_Requirement_
Look below for the line holding "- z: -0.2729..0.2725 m" and the line holding "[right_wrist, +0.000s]". Repeat those two and everything between, exactly.

_Recorded information_
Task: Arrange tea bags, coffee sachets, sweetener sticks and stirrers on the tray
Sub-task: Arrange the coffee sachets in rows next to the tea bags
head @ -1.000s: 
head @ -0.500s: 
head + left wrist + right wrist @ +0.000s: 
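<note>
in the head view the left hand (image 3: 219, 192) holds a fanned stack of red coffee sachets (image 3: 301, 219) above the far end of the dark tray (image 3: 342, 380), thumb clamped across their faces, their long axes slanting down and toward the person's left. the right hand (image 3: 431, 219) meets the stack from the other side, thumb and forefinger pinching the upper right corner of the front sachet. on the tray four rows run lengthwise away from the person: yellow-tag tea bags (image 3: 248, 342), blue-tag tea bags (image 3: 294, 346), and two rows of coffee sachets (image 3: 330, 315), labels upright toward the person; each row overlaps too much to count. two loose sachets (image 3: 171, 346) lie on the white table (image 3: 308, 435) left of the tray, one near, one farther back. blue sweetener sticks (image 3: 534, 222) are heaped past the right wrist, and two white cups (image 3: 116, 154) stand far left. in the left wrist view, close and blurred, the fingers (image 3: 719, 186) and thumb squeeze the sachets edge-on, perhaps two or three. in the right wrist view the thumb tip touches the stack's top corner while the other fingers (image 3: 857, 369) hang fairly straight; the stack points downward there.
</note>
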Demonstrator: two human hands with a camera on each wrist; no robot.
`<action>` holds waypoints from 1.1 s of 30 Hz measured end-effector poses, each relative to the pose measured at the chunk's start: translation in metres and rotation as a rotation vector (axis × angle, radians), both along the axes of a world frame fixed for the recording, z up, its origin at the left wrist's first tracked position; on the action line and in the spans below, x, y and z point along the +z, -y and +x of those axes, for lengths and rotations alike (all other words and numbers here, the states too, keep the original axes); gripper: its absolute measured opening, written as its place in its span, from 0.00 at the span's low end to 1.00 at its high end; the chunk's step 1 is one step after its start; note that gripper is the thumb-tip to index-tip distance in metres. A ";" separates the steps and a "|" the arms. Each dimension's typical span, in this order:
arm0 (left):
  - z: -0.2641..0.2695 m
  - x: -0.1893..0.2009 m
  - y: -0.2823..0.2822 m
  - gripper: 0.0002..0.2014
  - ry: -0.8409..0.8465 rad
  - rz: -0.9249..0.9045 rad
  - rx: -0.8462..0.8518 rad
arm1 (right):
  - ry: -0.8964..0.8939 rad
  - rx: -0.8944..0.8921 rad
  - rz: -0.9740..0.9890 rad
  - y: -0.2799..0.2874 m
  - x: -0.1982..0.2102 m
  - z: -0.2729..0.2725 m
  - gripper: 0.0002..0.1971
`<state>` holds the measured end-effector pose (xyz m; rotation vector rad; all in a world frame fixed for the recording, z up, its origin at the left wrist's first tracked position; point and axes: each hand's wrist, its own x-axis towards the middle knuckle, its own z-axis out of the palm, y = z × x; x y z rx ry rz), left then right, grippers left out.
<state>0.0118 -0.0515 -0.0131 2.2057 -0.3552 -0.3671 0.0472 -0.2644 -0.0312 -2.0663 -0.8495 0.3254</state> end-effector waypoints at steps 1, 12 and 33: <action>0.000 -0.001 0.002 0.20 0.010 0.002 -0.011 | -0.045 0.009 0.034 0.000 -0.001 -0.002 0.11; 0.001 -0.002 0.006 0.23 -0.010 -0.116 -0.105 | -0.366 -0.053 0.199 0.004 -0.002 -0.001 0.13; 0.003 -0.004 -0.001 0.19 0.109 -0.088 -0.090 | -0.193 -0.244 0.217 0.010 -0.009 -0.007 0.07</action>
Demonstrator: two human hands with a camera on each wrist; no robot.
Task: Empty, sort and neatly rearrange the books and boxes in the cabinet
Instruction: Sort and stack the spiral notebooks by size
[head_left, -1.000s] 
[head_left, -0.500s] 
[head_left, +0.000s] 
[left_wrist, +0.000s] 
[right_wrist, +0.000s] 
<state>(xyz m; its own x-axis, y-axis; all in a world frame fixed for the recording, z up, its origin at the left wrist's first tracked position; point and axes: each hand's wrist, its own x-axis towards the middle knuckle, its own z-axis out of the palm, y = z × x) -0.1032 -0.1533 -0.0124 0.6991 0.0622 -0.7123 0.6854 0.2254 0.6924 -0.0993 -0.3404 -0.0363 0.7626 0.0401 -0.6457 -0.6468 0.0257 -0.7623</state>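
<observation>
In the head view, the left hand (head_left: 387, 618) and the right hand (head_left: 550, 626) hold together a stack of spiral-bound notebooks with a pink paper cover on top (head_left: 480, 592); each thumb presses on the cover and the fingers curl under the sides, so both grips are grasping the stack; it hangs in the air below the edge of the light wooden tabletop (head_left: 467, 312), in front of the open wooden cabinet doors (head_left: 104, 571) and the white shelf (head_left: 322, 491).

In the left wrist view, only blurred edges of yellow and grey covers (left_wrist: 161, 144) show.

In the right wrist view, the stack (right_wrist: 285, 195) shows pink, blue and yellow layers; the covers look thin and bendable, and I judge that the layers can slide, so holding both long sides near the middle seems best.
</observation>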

_Worked solution_
  - z: -0.2729..0.2725 m
  - gripper: 0.0002..0.1971
`<state>` holds the measured end-effector pose (xyz m; rotation vector rad; all in a world frame fixed for the recording, z up, its origin at the left wrist's first tracked position; point and axes: each hand's wrist, its own x-axis towards the middle knuckle, its own z-axis out of the palm, y = z × x; x y z rx ry rz), left then right, grippers left out.
<state>0.0118 -0.0515 -0.0131 2.2057 -0.3552 -0.3671 0.0472 -0.2644 -0.0312 -2.0663 -0.8495 0.3254</state> end-effector waypoints at steps 1, 12 and 33: <action>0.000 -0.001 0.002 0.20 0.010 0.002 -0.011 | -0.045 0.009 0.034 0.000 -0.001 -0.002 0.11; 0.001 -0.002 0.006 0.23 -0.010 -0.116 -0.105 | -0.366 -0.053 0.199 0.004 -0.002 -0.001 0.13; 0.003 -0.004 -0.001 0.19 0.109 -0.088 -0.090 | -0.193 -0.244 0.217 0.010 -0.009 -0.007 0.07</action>
Demonstrator: two human hands with a camera on each wrist; no robot.
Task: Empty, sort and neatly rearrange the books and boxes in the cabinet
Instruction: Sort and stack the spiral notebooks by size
[head_left, -1.000s] 
[head_left, -0.500s] 
[head_left, +0.000s] 
[left_wrist, +0.000s] 
[right_wrist, +0.000s] 

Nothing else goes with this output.